One thing we had been warned about were the bears in the park. All food and any perfumed items (shampoo, soap, toothpaste, etc.) must be kept in a bear box. The bear will break into cars trying to get what they think is food. That night there were at least two bears incursions into the campground. They didn't get near our site and were chased off by campers on the edge of the campground.


Moro Rock as We Drove Into the Park


Trees to Gape At in Wonder


A Rainbow After the Rain

This morning we headed out to see the park. First we went to Crescent Meadow, a lovely, grassy, open area, that John Muir called, "the gem of the Sierra." We hiked around the meadow and passed Tharp's Log, a fallen fire-hollowed Sequoia log, in which Hale Tharp built a summer cabin in 1860. We stopped at the Auto Log which you used to be able to drive your car on and the Tunnel Log which we drove under. We then headed to the top of Moro Rock for a ranger program on climate in the park.

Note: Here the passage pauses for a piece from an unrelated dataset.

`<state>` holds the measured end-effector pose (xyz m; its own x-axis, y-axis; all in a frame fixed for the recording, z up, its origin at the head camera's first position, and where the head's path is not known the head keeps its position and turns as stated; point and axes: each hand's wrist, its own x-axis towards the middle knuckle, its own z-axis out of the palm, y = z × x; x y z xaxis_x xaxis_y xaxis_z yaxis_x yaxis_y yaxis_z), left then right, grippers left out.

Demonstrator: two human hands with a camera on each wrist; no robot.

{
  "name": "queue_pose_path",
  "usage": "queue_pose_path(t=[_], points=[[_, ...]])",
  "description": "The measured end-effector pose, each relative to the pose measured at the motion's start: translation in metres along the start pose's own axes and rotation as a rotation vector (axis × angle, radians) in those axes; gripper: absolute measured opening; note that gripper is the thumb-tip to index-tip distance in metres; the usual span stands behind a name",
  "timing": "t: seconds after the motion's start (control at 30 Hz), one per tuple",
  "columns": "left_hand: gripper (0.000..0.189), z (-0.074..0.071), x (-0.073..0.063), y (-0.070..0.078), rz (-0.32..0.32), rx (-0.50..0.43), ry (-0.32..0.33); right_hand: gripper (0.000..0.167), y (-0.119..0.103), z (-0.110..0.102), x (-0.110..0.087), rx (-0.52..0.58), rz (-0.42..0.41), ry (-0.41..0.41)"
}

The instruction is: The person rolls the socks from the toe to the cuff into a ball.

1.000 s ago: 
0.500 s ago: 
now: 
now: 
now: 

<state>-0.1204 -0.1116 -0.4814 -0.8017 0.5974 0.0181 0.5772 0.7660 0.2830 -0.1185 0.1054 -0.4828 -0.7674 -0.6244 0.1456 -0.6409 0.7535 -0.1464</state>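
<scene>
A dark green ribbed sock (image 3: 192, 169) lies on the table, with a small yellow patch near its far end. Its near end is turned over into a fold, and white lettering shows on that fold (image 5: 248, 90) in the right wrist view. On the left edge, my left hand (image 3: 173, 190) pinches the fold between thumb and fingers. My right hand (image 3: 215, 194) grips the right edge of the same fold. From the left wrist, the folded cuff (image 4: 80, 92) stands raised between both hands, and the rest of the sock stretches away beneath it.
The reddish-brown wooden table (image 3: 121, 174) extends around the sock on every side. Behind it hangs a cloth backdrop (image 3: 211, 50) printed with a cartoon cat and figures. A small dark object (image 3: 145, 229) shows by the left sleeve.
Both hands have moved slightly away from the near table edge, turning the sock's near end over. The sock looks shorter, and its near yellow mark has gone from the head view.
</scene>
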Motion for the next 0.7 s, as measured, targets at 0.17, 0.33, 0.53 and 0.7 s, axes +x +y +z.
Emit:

Moro Rock is a granite dome and has a 1/4 mile trail of nearly 400 steps to the top. It would offer a great view of the Great Western Divide except that because of air pollution you cannot see very far. The ranger did say that because of the rain it was the best view in a month.


Crescent Meadow "the Gem of the Sierra"


A Bee Seeks the Nectar of the Leopard Lily


Pap-Pap Checks Out Tharp's Log


The Auto Log


Dancing on a Log Over the Car


The Stairs to the Top of Moro Rock


The Ned and Joe Lead the Way Down from Moro Rock

After descending Moro Rock we went to the Giant Forest. Named by John Muir in 1875 it is the park's most famous attraction. Trails thread through the trees so you can can stop and marvel at them as John Muir did, "Giants grouped in pure temple groves, or arranged in colonnades along the sides of meadows." The northern part of the Giant Forest is home to the General Sherman Tree, the largest tree in the world. It is 275 ft tall and has a 103 ft circumference at its base and it is still growing. To use Ned's words, "that tree is huge!" It started to rain on our hike through the forest and we stopped at the Giant Forest Museum to wait out the rain. Afterward we to the Lodgepole Visitor Center where the boys received Junior Ranger badges (their sixth this trip!) and had dinner.


The Giant Forest


Look at Us in a Tree!


The General Sherman Tree


The Sentinel Towers Over the Giant Forest Museum

Since it was still a bit early we drove into the Sequoia National Forest to visit the Buck Rock Lookout. It sits atop a granite dome and offers a breathtaking view of the high mountain peaks of the Sierra Nevada Mountains. To reach the top you have to climb a series of stairs suspended from the side of the rock. The building was constructed in 1923 and is historically significant as a representation of the earliest 4-A style live-in lookouts of which there are only three in existence in the world today.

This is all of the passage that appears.